I think the notion of the time and value of time is being drawn out incorrectly. Time and money are both costs, whether they represent realized or unrealized costs. Said concisely, reloading is most cost effective for those who have the time to give to the process. For those that don't have the time to give to the process but who have money, purchasing ammo is more cost effective.
With that said, when I hear most folks tell me how much ammo they can reload in just a small amount of time and tell me how inexpensive it is, they don't ever really seem to give me accurate assessments of their time investment. Except for a couple of benchrest guys I have met, I don't know any that show all new materials.

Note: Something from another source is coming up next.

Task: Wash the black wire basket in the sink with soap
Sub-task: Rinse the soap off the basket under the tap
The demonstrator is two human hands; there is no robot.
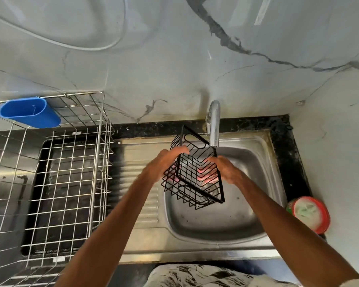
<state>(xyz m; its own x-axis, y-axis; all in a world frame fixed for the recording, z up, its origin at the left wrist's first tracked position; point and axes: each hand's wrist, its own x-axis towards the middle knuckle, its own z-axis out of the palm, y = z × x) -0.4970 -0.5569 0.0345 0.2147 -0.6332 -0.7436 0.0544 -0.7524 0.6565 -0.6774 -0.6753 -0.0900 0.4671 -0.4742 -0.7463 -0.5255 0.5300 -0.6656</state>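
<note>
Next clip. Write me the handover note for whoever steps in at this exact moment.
Left hand grips the basket by its left edge.
Right hand is at the right rim; something pink, blurred, shows by its fingers, grip unclear.
Basket is tilted, held over the sink, just below the tap.
Soap tub sits open on the counter, right of the sink.
Done: basket brought to the sink. No suds visible; running water not discernible.
Left: soap, scrub, rinse.

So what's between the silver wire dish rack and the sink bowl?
The ribbed steel drainboard lies between the dish rack and the sink bowl. It is bare apart from the left forearm crossing over it, as the head view shows.
</note>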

So, there are several time aspects involved in procuring and preparing raw materials.
1. There is the scrounge time of collecting brass off the ground at the range.
2. ...brass sorting time (which may be done at the range)
3. ...brass grading (which may be done at the range)
4. ...brass depriming
5. ...brass cleaning
6. ...brass inspection
Then comes the process of the actual reloading once the raw material brass has been processed.
In any case, reloading isn't about saving money. It's about using the best possible ammo in your firearms.
I really liked this quote. I honestly can't say that I know anyone outside of benchrest competition who reloads because they want the best possible ammunition for their firearms. Nearly everybody I know does it to save money and/or because they enjoy it. Those that reload practice ammo are usually NOT shooting the best possible ammo for their guns.